WHAT YOU ARE ASKED TO DO: Starting at the line that has "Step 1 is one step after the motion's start" and stopping after the line that has "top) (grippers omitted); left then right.", reproduce the listing below exactly; omit everything else.

----- EXERCISE DATA -----

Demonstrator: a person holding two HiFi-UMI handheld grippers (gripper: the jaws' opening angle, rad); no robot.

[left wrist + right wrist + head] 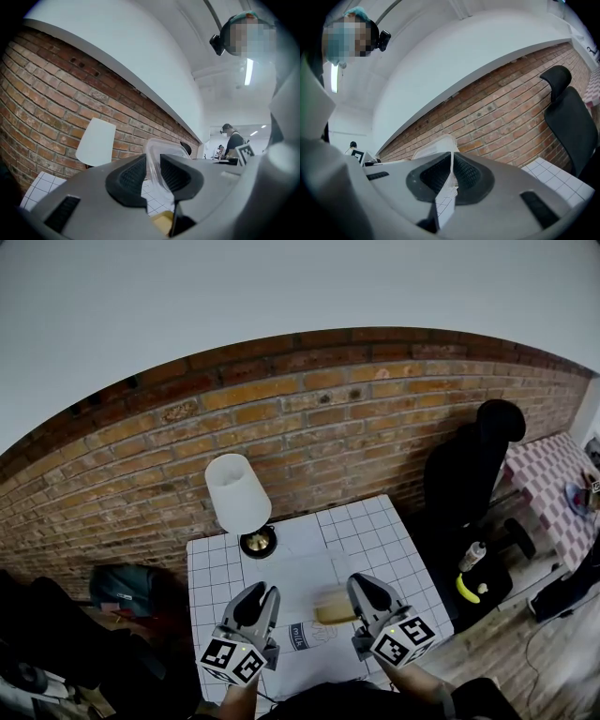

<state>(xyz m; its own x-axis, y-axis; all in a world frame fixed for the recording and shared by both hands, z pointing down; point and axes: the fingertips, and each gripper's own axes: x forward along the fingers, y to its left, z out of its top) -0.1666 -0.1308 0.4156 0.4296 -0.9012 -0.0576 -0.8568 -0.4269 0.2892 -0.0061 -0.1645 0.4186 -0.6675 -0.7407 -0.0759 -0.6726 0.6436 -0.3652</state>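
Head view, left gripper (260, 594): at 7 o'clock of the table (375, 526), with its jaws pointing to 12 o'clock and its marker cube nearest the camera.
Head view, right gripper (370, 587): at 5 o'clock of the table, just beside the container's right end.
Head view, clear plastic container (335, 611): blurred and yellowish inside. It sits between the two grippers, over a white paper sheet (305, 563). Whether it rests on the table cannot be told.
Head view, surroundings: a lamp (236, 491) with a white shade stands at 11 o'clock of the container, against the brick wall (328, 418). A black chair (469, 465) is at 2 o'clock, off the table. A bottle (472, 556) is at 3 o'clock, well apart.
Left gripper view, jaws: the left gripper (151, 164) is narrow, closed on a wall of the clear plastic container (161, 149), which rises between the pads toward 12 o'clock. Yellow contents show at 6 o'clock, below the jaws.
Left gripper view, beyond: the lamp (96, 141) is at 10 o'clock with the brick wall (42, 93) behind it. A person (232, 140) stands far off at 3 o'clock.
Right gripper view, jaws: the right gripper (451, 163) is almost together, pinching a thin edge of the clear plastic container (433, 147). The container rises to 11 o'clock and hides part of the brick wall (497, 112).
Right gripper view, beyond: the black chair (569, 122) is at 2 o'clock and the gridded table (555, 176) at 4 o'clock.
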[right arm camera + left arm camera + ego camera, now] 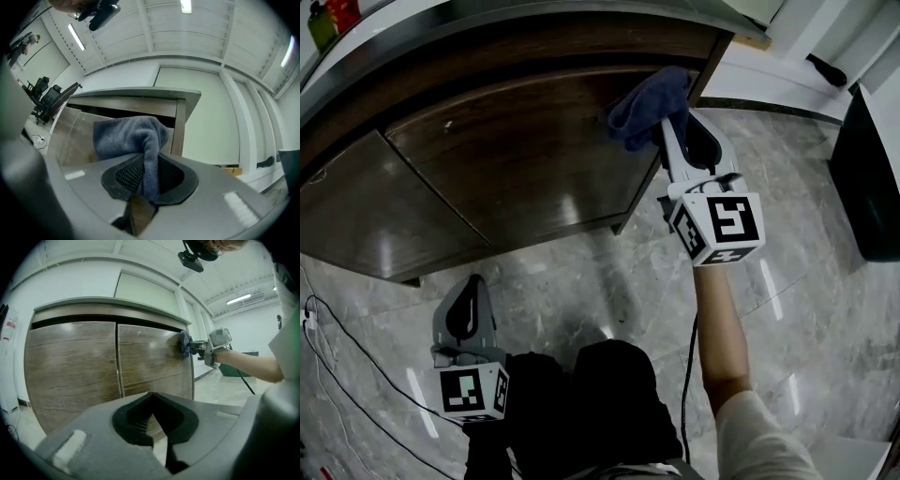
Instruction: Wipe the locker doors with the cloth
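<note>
Two dark wood locker doors stand side by side under a counter, the left door [356, 216] [70, 366] and the right door [525, 159] [150, 357]. My right gripper [670, 127] [147, 176] is shut on a blue cloth [647, 103] [131, 136] [185, 344]. The cloth's bunched end lies against the upper right corner of the right door. My left gripper [469, 309] [151, 414] hangs low in front of the doors, apart from them. Its jaws meet with nothing between them.
A grey counter top [487, 23] overhangs the doors. Black cables [337, 347] trail over the marble floor at the left. A dark unit [872, 178] stands at the right. The person's dark legs [609, 394] fill the bottom middle.
</note>
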Tool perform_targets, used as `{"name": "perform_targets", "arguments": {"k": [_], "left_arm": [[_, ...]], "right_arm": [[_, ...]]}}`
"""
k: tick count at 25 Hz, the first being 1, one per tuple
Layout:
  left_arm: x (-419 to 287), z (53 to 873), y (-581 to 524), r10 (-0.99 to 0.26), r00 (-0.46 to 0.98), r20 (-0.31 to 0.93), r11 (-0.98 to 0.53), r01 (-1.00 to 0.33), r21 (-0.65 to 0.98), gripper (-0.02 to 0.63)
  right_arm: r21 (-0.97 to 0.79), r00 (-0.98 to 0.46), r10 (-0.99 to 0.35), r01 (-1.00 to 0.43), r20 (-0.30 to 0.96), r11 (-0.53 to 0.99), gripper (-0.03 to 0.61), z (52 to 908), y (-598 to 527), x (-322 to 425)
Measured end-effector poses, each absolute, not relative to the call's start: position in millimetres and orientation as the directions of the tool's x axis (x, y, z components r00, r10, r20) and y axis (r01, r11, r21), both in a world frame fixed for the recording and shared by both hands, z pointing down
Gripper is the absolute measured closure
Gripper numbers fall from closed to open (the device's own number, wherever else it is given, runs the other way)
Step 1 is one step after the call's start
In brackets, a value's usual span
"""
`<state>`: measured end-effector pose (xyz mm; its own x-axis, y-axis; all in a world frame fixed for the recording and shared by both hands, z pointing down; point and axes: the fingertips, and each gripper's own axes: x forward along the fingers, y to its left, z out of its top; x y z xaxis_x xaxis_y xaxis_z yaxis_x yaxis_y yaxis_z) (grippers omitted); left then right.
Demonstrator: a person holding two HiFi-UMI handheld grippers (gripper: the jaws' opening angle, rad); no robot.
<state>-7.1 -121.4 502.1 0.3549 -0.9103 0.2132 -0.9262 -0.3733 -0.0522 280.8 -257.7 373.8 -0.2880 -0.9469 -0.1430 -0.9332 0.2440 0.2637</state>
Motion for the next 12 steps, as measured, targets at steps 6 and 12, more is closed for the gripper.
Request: {"name": "perform_targets", "arguments": {"k": [6,12], "left_arm": [[-11.6,502.6,-115.9,-0.915,0.347,0.206,-0.365,-0.929,-0.059,0.611],[-23.1,505.9,-107.4,-0.921,0.329,0.207,-0.35,-0.934,-0.074,0.611]], "right_arm": [[0.22,-0.256,-0.958,-0.949,-0.129,0.224,0.5,406.9,-262.3,288.3],[0.196,-0.23,-0.973,-0.956,-0.03,0.22,0.5,485.2,-262.3,292.2]]}}
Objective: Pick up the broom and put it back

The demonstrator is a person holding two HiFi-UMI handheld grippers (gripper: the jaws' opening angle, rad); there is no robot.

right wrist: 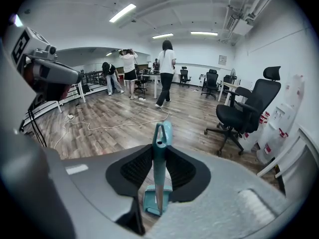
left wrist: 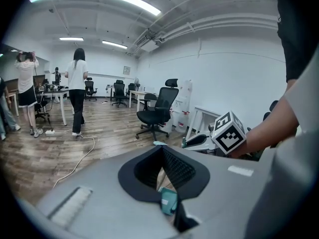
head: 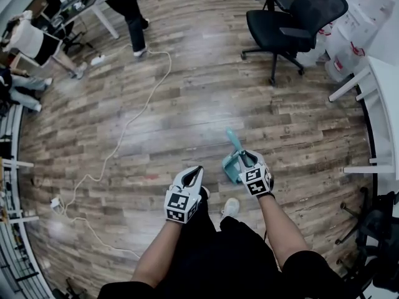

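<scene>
Looks like an open-plan office / work rm. Shown by wide wood-plank floor (head: 187, 104), black mesh swivel chair (head: 293, 23) on castors, more such chairs (left wrist: 119, 90) at the back beside white surfaces (left wrist: 139, 93). Lit by long ceiling strip lights (left wrist: 135, 1), w/ exposed pipes (left wrist: 209, 26) overhead & plain white walls. Also white cable (head: 128, 126) trailing across the floor, white storage boxes (head: 349, 36) stacked at the wall, people (right wrist: 164, 73) standing by a surface w/ equipment on it.
</scene>
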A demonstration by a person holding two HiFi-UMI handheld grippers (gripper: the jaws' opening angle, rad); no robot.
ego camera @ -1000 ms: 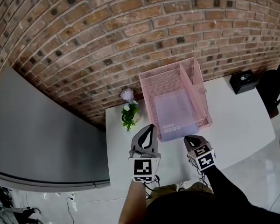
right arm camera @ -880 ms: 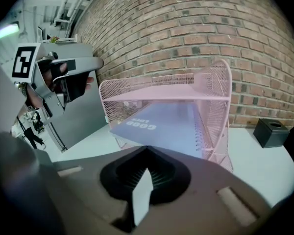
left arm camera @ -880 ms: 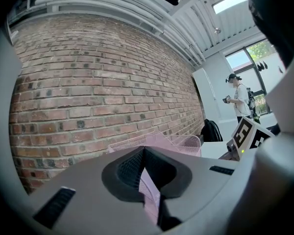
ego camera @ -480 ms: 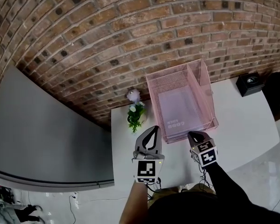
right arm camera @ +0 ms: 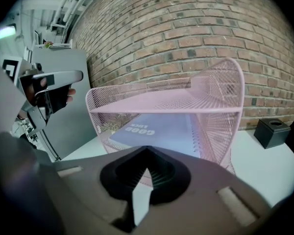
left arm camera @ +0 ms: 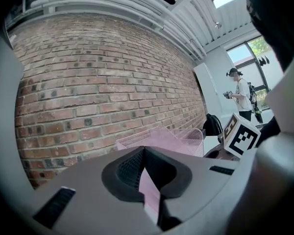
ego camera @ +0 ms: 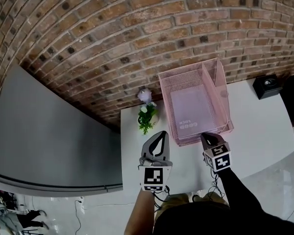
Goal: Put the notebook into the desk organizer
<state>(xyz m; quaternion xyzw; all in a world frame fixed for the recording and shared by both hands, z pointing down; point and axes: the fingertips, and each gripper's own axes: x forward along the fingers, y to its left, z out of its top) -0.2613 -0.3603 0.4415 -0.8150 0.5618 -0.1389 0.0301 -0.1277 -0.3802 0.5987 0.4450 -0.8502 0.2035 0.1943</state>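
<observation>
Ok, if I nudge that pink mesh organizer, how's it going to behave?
The organizer is thin wire mesh, so it is probably light and apt to slide on the smooth white table. Its walls likely flex. The notebook inside probably adds little weight.

Grey left tongs (ego camera: 160, 134) and right tongs (ego camera: 205, 136) bear black-and-white marker cubes (ego camera: 154, 178).

White lettering reading "GOOD LUCK" is displayed on the lavender cover of the notebook (right arm camera: 161, 127), pictured inside the pink mesh desk organizer (right arm camera: 218, 89). Black-and-white square markers are borne on the cubes of the left gripper (ego camera: 159, 135) and right gripper (ego camera: 205, 136). No other print can be read.
</observation>
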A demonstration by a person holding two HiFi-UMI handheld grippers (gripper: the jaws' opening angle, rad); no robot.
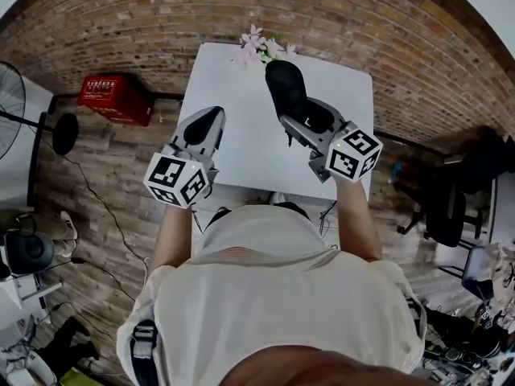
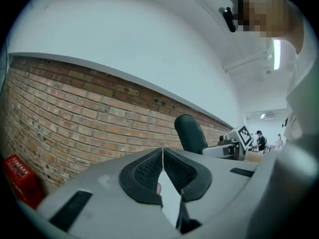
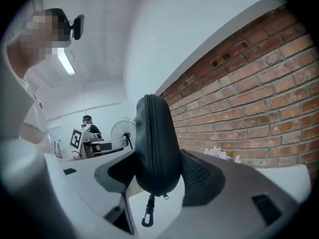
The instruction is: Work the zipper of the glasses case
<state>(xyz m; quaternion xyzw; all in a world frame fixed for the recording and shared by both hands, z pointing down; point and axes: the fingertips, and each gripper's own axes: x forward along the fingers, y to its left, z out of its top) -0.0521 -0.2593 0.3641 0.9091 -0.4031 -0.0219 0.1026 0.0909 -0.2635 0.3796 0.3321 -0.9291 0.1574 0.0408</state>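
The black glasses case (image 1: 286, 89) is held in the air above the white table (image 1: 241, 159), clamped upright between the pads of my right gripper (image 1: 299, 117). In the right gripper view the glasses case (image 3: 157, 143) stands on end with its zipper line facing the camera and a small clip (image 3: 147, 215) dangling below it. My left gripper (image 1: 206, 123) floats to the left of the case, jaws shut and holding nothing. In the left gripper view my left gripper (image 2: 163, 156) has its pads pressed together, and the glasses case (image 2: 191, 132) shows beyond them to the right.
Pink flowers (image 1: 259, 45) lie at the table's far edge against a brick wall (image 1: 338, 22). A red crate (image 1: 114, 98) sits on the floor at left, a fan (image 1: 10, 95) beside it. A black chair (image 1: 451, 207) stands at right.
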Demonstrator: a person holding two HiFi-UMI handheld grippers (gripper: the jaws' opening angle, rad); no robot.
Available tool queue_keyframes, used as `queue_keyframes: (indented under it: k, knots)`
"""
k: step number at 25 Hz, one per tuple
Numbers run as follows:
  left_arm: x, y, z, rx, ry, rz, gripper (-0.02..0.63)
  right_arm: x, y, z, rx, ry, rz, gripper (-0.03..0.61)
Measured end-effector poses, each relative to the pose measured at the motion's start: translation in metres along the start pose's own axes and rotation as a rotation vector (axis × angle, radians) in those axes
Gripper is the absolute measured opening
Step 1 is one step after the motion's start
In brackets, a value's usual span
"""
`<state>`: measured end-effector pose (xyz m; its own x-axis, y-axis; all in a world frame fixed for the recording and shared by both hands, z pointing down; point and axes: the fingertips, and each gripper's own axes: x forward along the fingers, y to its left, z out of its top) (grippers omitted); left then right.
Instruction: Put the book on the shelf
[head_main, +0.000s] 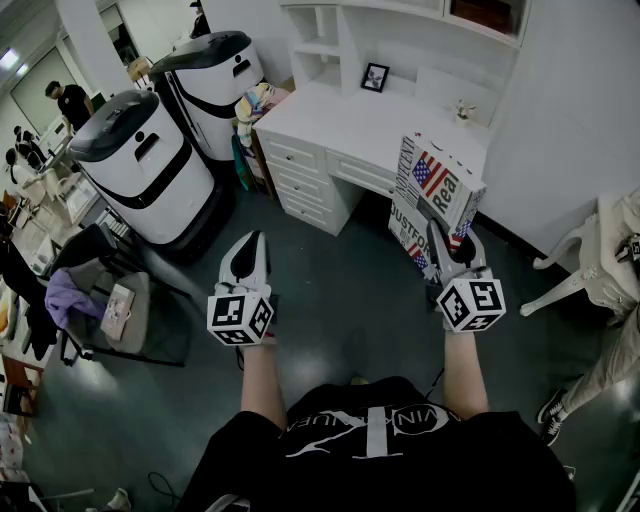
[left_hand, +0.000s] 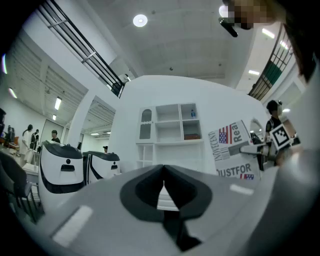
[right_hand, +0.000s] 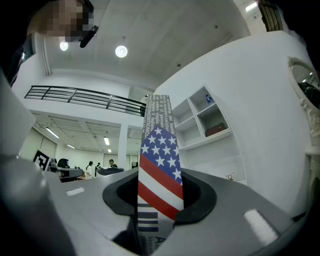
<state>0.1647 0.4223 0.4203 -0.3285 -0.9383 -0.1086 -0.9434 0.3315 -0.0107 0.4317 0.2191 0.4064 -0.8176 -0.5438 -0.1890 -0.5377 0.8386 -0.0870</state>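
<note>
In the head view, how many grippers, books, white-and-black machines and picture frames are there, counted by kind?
Grippers: 2, left gripper and right gripper
Books: 1, the book
Machines: 2, white-and-black machines
Frames: 1, the picture frame
Total: 6

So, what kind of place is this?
Likely a large indoor test hall with a staged room corner: a white desk with a shelf unit, two big white-and-black machines beside it, people farther back.

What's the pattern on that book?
The book has white stars on blue and red-white stripes; clearest in the right gripper view.
</note>
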Motion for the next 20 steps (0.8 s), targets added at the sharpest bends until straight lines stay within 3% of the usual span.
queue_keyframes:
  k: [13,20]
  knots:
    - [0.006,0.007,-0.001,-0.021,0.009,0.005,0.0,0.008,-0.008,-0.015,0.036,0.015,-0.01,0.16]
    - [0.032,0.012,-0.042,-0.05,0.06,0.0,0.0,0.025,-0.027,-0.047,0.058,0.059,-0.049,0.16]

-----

ANSWER SECTION:
Step 1 is one step after the motion's start
In brackets, a value's usual span
"""
`<state>`: measured end-effector pose (xyz m; its own x-axis, y-axis; all in a world frame fixed for the recording and shared by both hands, z pointing down; point and axes: the fingertips, and each gripper's own axes: x forward along the fingers, y to its left, z out of its top) (grippers omitted); left then right.

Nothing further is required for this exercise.